> **Your task**:
Look at the data below and print exactly the lines from its first line through the line with "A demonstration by"; the pictures stay out of the copy.

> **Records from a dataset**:
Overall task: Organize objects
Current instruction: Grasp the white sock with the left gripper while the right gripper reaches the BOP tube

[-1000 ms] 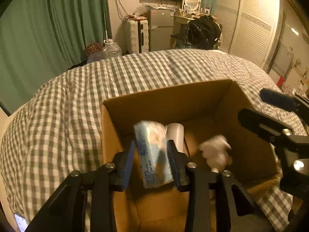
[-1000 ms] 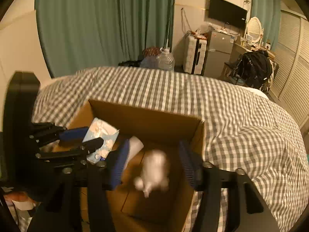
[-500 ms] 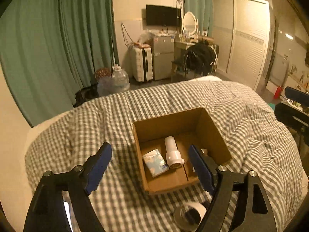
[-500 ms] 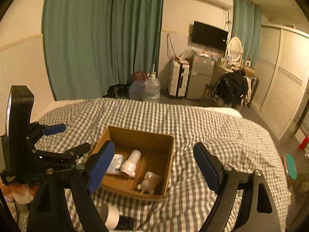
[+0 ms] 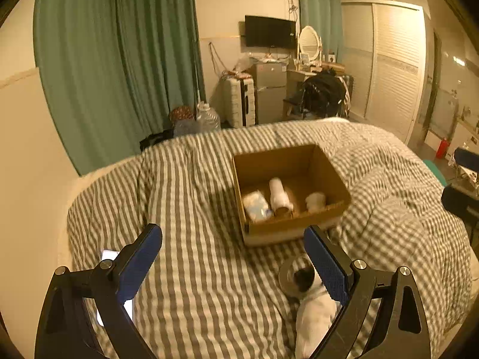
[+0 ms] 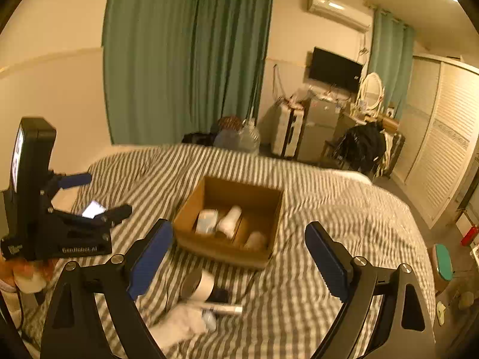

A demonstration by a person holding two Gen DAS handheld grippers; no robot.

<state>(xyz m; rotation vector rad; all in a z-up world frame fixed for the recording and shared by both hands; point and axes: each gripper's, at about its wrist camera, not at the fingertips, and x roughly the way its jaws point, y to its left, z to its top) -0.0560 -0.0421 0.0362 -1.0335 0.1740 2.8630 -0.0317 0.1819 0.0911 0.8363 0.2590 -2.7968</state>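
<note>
Over the near edge of the bed: both grippers hang above the checked quilt (image 5: 191, 209), well back from the cardboard box (image 5: 299, 230).
Left gripper (image 5: 233, 264): jaws spread wide, nothing between them; a lit phone (image 5: 109, 254) lies on the quilt beside its left finger.
Right gripper (image 6: 239, 257): jaws equally wide and empty, the box straight ahead between its fingers.
Next candidates: a hair-dryer-like thing (image 6: 206, 287), pale barrel with a dark opening, lies on the quilt just short of the box's near wall; a white soft item (image 6: 182, 326) sits closer to the bed's near edge. Blur hides what either is exactly.
Already stowed: a blue-white packet (image 5: 256, 206), a white cylinder (image 5: 280, 196) and a small pale figure (image 5: 314, 202) rest on the box floor, side by side.
Doing it well: I judge the right gripper better placed for the barrel; come down across its width, not along it, and close on the middle so it does not roll on the soft quilt.
Placement: the freest floor looks to be the box's far half.
Risk: the quilt gives, so press lightly.
</note>
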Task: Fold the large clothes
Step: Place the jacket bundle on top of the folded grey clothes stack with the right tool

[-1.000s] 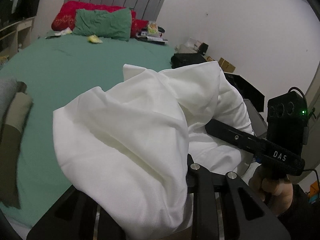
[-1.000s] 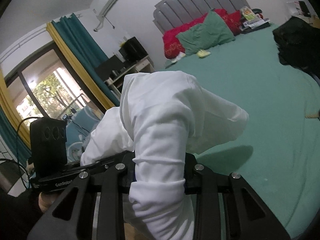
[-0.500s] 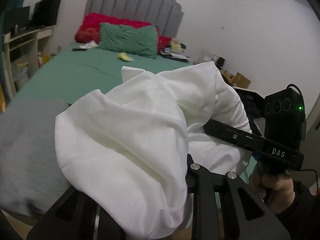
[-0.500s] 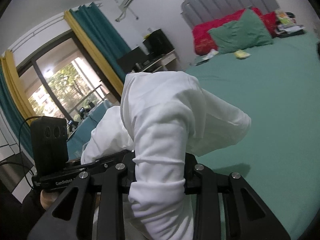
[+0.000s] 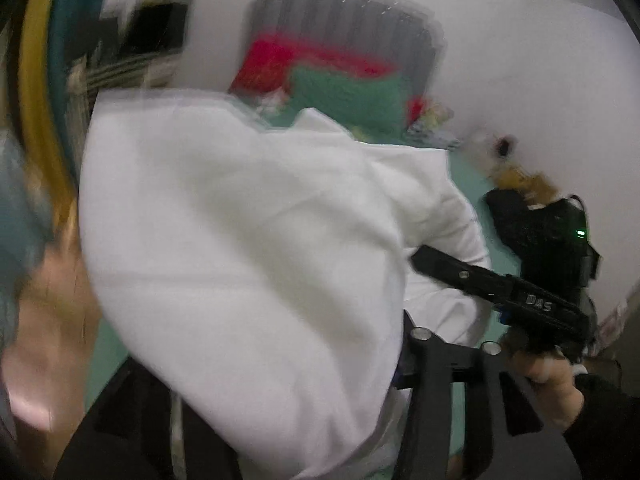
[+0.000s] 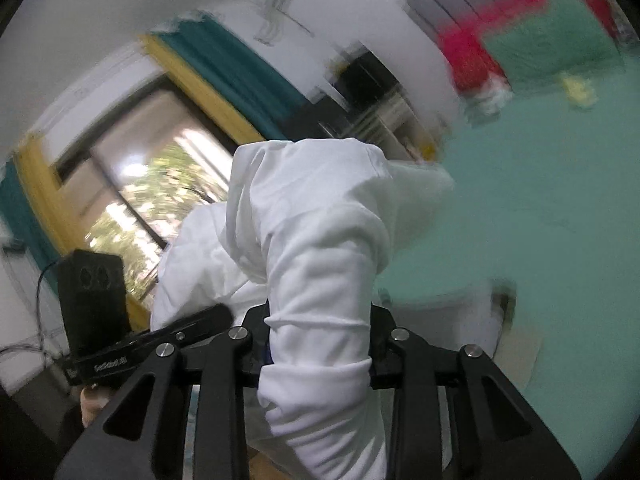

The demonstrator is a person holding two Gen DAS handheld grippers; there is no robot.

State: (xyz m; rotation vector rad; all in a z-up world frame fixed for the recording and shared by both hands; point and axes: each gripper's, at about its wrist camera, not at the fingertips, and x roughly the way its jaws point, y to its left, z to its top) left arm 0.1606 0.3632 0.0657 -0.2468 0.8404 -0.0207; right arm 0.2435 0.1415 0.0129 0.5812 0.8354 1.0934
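Observation:
A large white garment (image 5: pixel 248 248) hangs bunched between both grippers, held up in the air over the near end of the green bed (image 6: pixel 540 208). My left gripper (image 5: pixel 304 376) is shut on a thick fold of it; the cloth drapes over the fingers and hides them. My right gripper (image 6: pixel 316 344) is shut on another fold of the white garment (image 6: pixel 312 240), which bulges up above its jaws. The right gripper also shows at the right of the left wrist view (image 5: pixel 520 296), and the left gripper at the lower left of the right wrist view (image 6: pixel 132 344). Both views are motion-blurred.
The bed has a grey headboard (image 5: pixel 344 24) with red and green pillows (image 5: pixel 348 96). A dark pile (image 5: pixel 508 216) lies on the bed's right side. A window with yellow and teal curtains (image 6: pixel 132 168) and a desk (image 6: pixel 384 112) stand to the left.
Both grippers have swung to the left with the garment still held; the window and curtains now fill more of both views, and both are blurred.

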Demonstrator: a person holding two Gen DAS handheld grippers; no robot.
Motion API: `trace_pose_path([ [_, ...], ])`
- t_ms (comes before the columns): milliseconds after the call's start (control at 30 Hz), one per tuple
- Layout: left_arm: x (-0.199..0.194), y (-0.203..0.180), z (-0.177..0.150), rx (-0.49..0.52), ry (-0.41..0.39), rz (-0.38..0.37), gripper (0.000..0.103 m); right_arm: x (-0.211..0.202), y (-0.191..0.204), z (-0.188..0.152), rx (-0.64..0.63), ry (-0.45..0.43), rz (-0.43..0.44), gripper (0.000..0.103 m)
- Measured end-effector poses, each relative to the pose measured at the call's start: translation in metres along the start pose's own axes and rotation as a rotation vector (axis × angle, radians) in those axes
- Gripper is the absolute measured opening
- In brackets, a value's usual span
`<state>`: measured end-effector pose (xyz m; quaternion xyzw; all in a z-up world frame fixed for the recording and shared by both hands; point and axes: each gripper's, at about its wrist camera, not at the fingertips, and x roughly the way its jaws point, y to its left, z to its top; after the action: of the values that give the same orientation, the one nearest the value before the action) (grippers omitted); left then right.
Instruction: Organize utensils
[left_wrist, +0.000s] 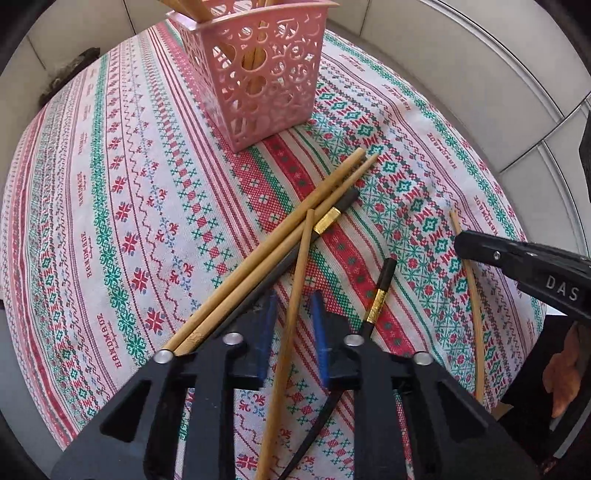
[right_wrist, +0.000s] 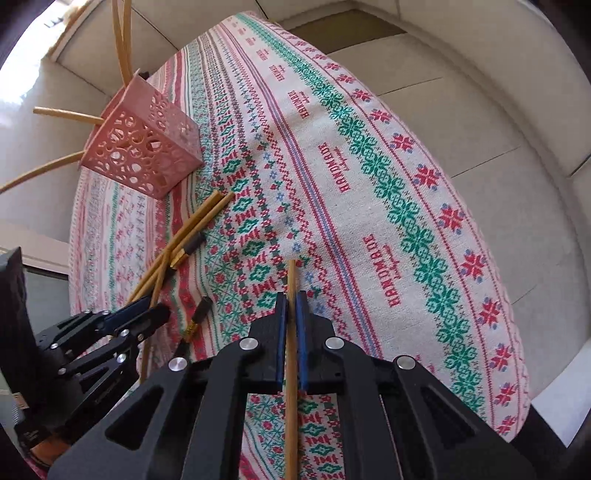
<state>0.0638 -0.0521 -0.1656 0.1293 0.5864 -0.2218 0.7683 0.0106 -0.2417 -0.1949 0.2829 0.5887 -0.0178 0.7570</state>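
Here right jaws pinch chopstick (right_wrist: 291, 277); left jaws straddle second chopstick (left_wrist: 303, 258).

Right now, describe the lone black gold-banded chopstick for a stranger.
On the patterned tablecloth, find the pink perforated basket, then the bundle of bamboo chopsticks below it. Right of that bundle lies a black chopstick with a gold band, alone; its twin lies within the bundle.

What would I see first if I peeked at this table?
The bright red-and-green patterned tablecloth first, then the pink holey basket at its far end, with wooden sticks poking out. Loose chopsticks lie crossed in the middle, and the right gripper pinches one wooden chopstick.
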Motion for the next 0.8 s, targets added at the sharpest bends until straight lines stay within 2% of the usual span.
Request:
trace_pose_path([
  [133, -0.020, 0.003, -0.009, -0.024, -0.108, -0.018, 0.005, -0.023, 0.005, -0.018, -0.033, -0.083, 0.072, 0.006],
  [333, -0.097, 0.012, -0.038, -0.049, -0.347, -0.094, 0.005, -0.069, 0.027, -0.035, -0.138, -0.220, 0.154, 0.006],
  [500, -0.150, 0.005, -0.057, -0.031, -0.531, -0.108, 0.005, -0.126, 0.050, -0.065, -0.311, -0.396, 0.158, 0.006],
  [633, -0.175, 0.001, -0.060, -0.034, -0.621, -0.111, 0.005, -0.153, 0.057, -0.072, -0.356, -0.460, 0.171, 0.006],
  [800, -0.191, -0.004, -0.051, -0.033, -0.685, -0.126, 0.005, -0.178, 0.057, -0.063, -0.328, -0.504, 0.197, 0.006],
])
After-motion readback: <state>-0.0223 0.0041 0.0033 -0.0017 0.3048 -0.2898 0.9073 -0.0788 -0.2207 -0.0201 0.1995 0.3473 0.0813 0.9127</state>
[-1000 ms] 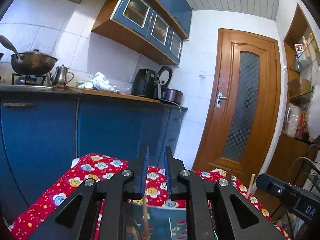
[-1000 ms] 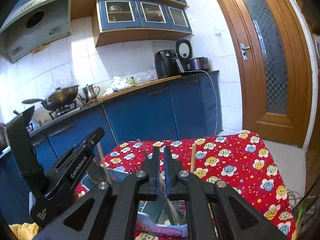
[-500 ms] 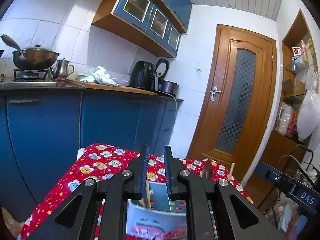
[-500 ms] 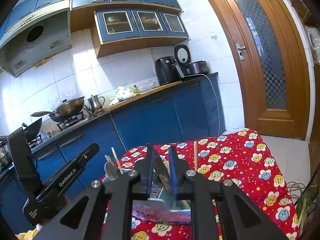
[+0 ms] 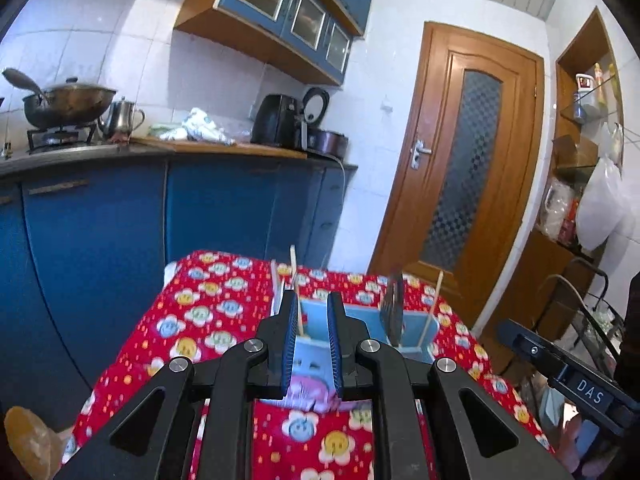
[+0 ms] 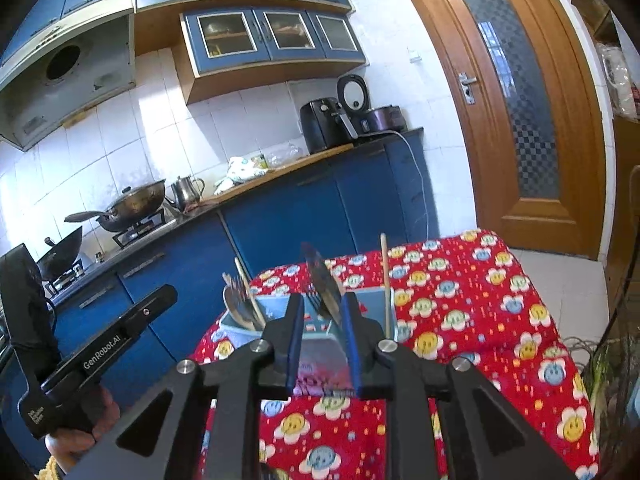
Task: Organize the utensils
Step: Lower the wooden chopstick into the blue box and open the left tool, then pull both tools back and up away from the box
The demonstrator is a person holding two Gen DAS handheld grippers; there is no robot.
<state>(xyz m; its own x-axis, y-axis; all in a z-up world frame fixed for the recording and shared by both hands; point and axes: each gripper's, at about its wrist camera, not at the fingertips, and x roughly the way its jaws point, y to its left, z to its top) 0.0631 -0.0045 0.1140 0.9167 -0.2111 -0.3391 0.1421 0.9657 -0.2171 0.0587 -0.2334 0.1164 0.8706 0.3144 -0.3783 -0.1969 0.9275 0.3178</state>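
I count one blue utensil box (image 6: 320,330) standing on one red flowered tablecloth (image 6: 472,312), and everything else I place against that box. Inside it I see one knife (image 6: 322,280) at the middle, one fork (image 6: 316,303) just beside the knife, one lone chopstick (image 6: 385,280) at its door-side end, and at its stove-side end one spoon (image 6: 236,306) with one more chopstick (image 6: 248,286); more may hide there, I cannot tell. Behind the box, on the counter, I count two woks (image 6: 132,208), one kettle (image 6: 187,192), one air fryer (image 6: 322,124) and one rice cooker (image 6: 382,118). Beyond the box stands one wooden door (image 6: 520,100).
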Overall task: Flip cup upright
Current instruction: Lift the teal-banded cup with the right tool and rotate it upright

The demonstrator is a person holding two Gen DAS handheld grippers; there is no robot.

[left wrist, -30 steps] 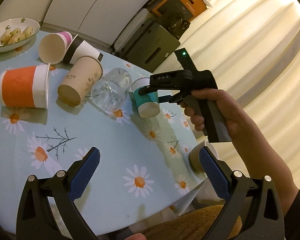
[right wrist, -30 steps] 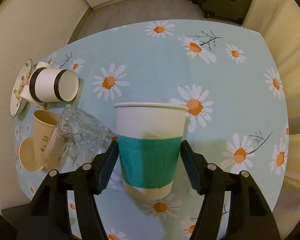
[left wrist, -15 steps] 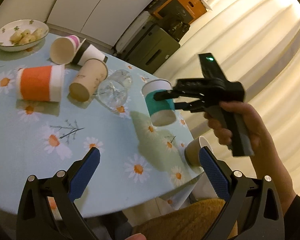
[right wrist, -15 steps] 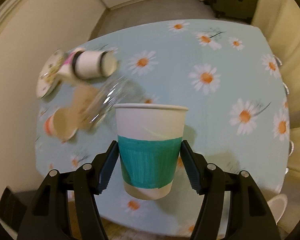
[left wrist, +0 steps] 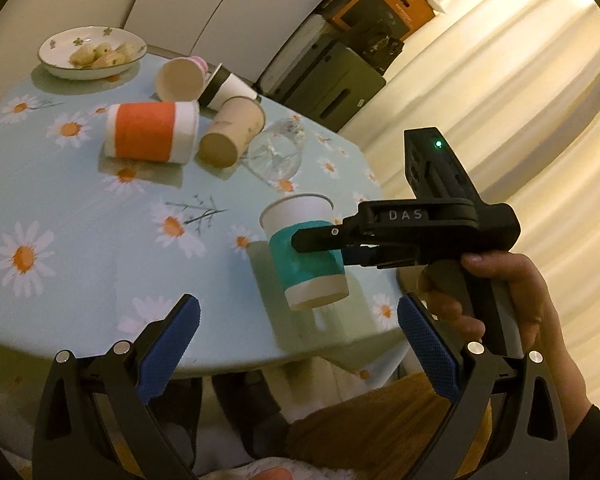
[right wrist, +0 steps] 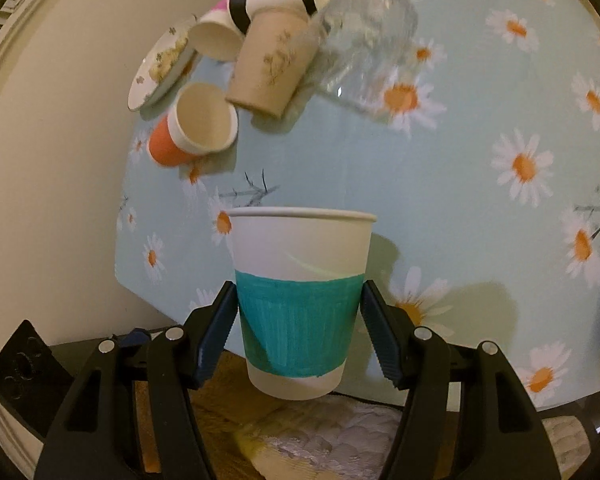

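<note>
1. The right claw (right wrist: 298,334) is clamping its two blue-padded fingers (right wrist: 216,336) on the teal band of the cup (right wrist: 298,300), at 9 and 3 o'clock of it, holding it upright and off the table (left wrist: 80,208).
2. In the left wrist view, the right claw (left wrist: 320,240) is reaching in from 3 o'clock, level, with the right hand (left wrist: 504,300) wrapping its handle.
3. The left claw (left wrist: 298,344) is hanging spread wide, gripping nothing, blue pads (left wrist: 168,348) at 7 and 5 o'clock.
</note>
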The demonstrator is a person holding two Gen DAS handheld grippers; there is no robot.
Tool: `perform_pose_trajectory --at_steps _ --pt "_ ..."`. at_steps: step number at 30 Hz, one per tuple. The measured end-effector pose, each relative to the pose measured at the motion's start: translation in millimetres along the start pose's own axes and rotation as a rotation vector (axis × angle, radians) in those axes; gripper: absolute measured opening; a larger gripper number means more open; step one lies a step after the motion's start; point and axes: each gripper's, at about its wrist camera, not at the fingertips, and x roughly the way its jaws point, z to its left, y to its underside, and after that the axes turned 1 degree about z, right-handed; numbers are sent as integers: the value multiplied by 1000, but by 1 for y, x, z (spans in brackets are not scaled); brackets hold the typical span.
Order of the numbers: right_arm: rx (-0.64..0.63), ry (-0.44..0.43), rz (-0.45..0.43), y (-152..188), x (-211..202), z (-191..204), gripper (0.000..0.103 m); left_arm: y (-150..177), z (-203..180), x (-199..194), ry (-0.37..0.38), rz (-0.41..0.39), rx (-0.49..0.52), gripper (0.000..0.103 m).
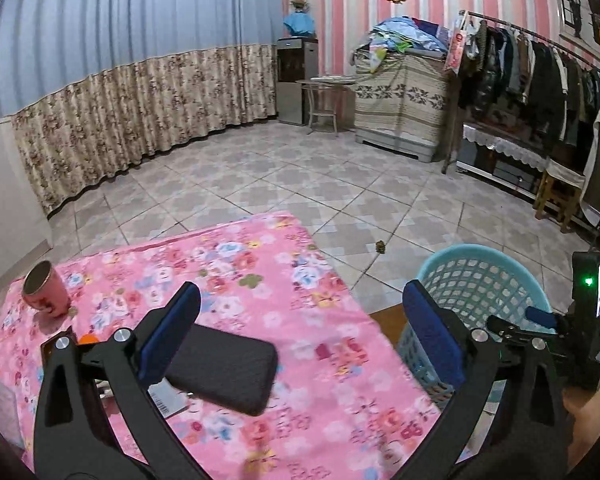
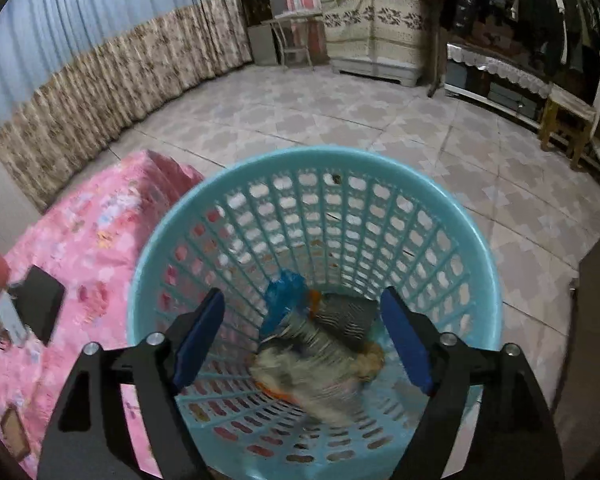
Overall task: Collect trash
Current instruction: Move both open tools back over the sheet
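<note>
Blurred, crumpled trash is seen low inside the turquoise basket, at six o'clock of its rim. The right gripper is held directly above the basket, jaws spread wide, nothing pinched. The left gripper is poised over the pink floral tablecloth, equally spread, with a black case framed at its seven o'clock and a pink cup at ten.

Standing on the floor just beside the table's right edge: the basket, with crumpled trash inside at its bottom. Lying near the table's left edge: a cup at the far corner, a flat case nearer the middle.
</note>
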Motion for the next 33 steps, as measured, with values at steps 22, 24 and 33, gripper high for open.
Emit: perform_pose_trajectory --at_steps 22,24,33 --pt "-112 -188 -265 24 -96 111 99 51 145 -37 -161 9 -105 98" --pt "-126 -233 -242 28 -94 132 99 57 163 -42 -207 0 -101 98" --pt "-259 -241 -198 48 -81 223 99 88 248 -36 -253 46 -191 98"
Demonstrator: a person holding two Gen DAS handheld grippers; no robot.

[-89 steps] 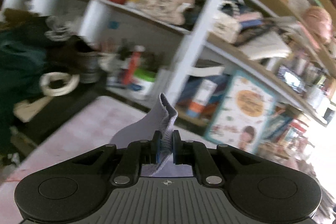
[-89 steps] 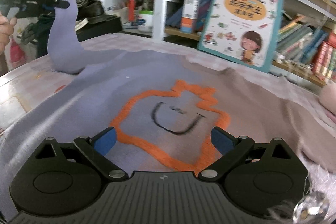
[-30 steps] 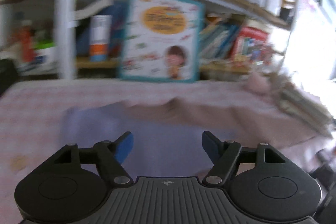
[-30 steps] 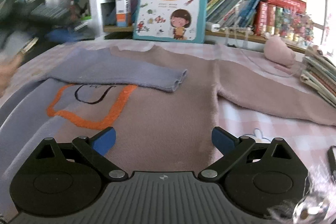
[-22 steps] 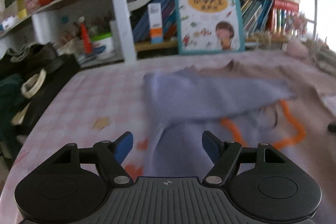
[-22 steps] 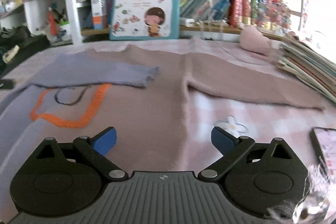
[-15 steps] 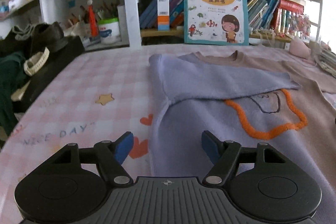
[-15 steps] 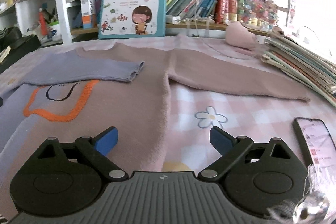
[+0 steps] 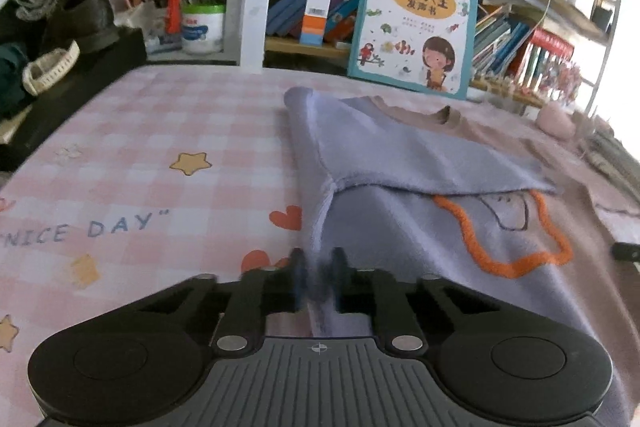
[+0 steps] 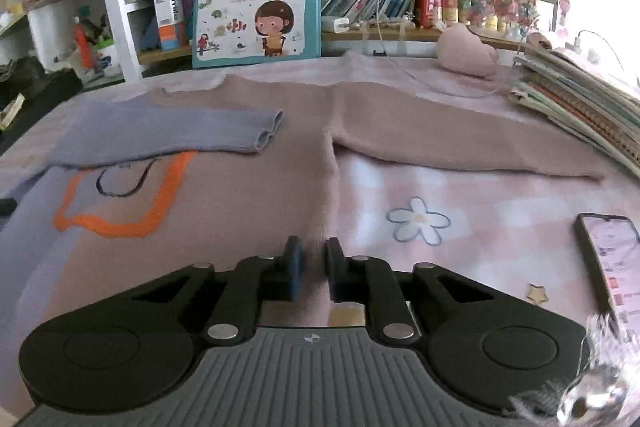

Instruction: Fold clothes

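So far only 1 fold is in: the lilac sleeve [image 10: 168, 135] lies across my sweater [image 10: 248, 195], flat on the checked tablecloth [image 9: 168, 155]. The pink sleeve [image 10: 460, 143] remains out. My left gripper [image 9: 317, 277] pinches the lilac side hem; my right gripper [image 10: 310, 273] is closing on the pink one.

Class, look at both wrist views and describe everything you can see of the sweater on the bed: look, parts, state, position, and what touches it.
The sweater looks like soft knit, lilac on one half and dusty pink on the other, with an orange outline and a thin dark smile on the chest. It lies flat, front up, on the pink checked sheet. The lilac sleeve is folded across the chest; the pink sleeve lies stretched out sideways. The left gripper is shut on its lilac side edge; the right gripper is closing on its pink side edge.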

> **Response area**:
Overall task: Organize objects
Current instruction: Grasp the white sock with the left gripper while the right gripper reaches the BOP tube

[-1000 ms] 
[-1000 ms] 
[-500 ms] 
[-500 ms] 
[+0 ms] 
[+0 ms] 

A demonstration by a person holding two Gen DAS handheld grippers; no robot.

With that, the exercise is finished.